> _Work request_
Repeat the whole listing word for word, skipping pictures.

Start of Block

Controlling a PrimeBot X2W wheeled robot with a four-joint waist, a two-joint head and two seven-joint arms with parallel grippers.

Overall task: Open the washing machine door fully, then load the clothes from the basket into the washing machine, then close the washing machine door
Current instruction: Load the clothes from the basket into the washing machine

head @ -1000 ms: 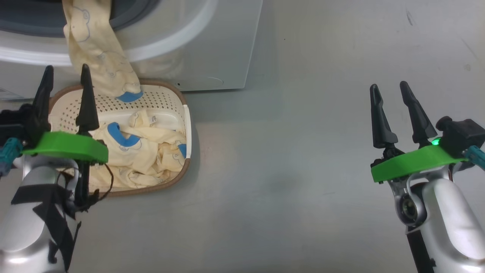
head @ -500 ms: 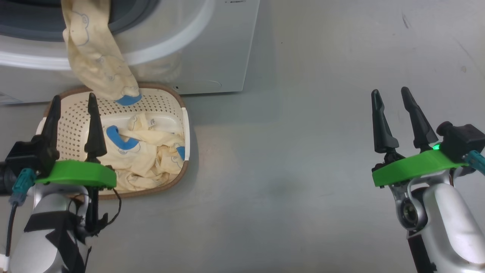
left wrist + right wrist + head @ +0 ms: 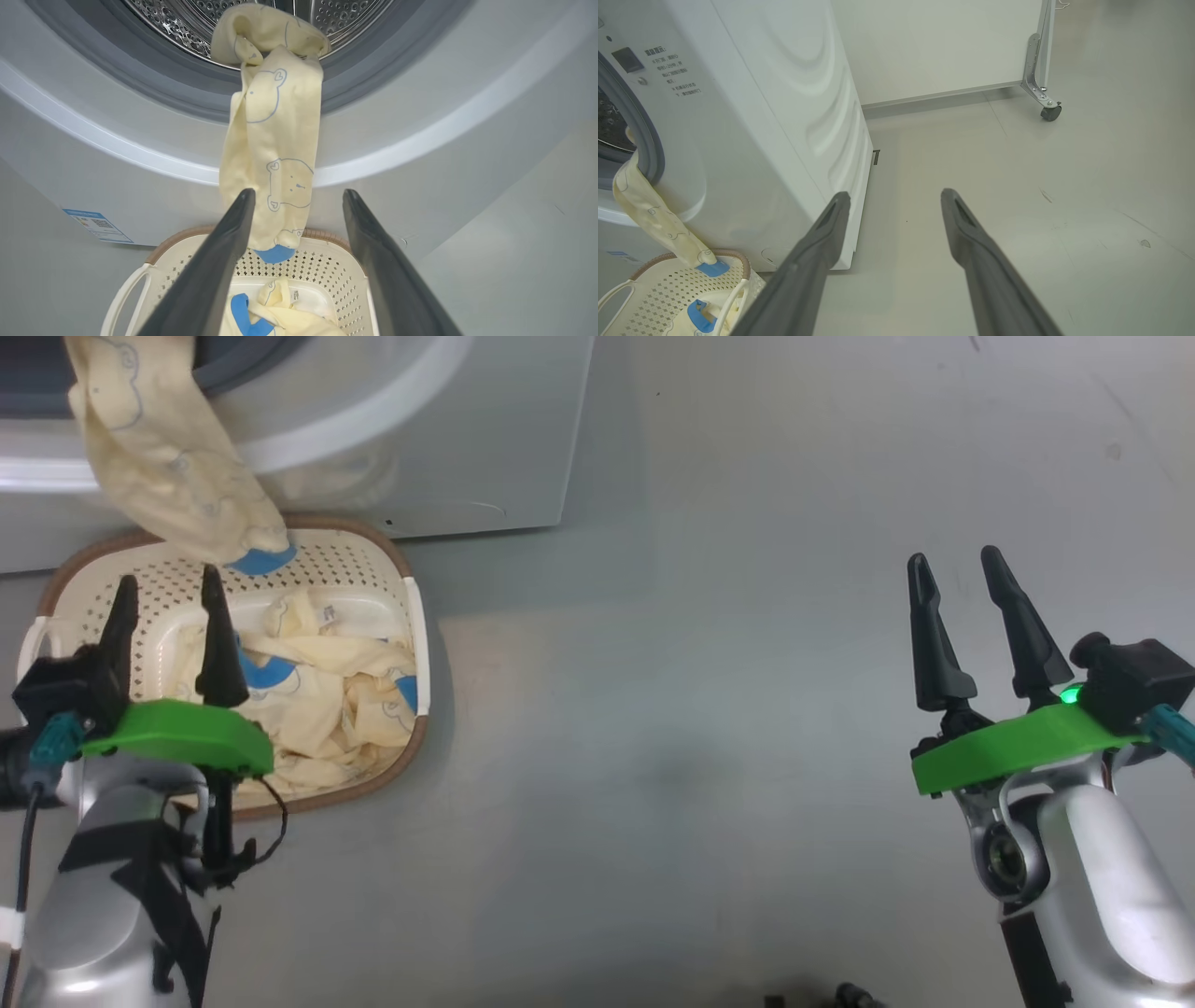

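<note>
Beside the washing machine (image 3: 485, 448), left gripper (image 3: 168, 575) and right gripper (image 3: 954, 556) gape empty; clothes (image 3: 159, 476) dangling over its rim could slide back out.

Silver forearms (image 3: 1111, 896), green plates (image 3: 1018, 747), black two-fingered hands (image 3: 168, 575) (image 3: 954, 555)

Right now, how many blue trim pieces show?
3: one tipping the garment hanging from the drum; two on the clothes in the basket, mid-left and by its right wall. Folds may hide more.
</note>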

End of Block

> _Solution to the problem_
Controlling a PrimeBot X2W wheeled robot with a four-joint waist, a two-joint head and two seven-joint arms with parallel grippers.

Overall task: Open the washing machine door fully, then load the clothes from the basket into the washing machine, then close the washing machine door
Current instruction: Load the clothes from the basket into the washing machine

head @ -1000 ms: 
head @ -500 ms: 
left wrist + right wrist + head @ +0 ms: 

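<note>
Beside the washing machine (image 3: 485, 448), left gripper (image 3: 168, 575) and right gripper (image 3: 954, 556) gape empty; clothes (image 3: 159, 476) dangling over its rim could slide back out.

Silver forearms (image 3: 1111, 896), green plates (image 3: 1018, 747), black two-fingered hands (image 3: 168, 575) (image 3: 954, 555)

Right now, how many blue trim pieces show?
3: one tipping the garment hanging from the drum; two on the clothes in the basket, mid-left and by its right wall. Folds may hide more.
</note>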

There is nothing further to this exercise.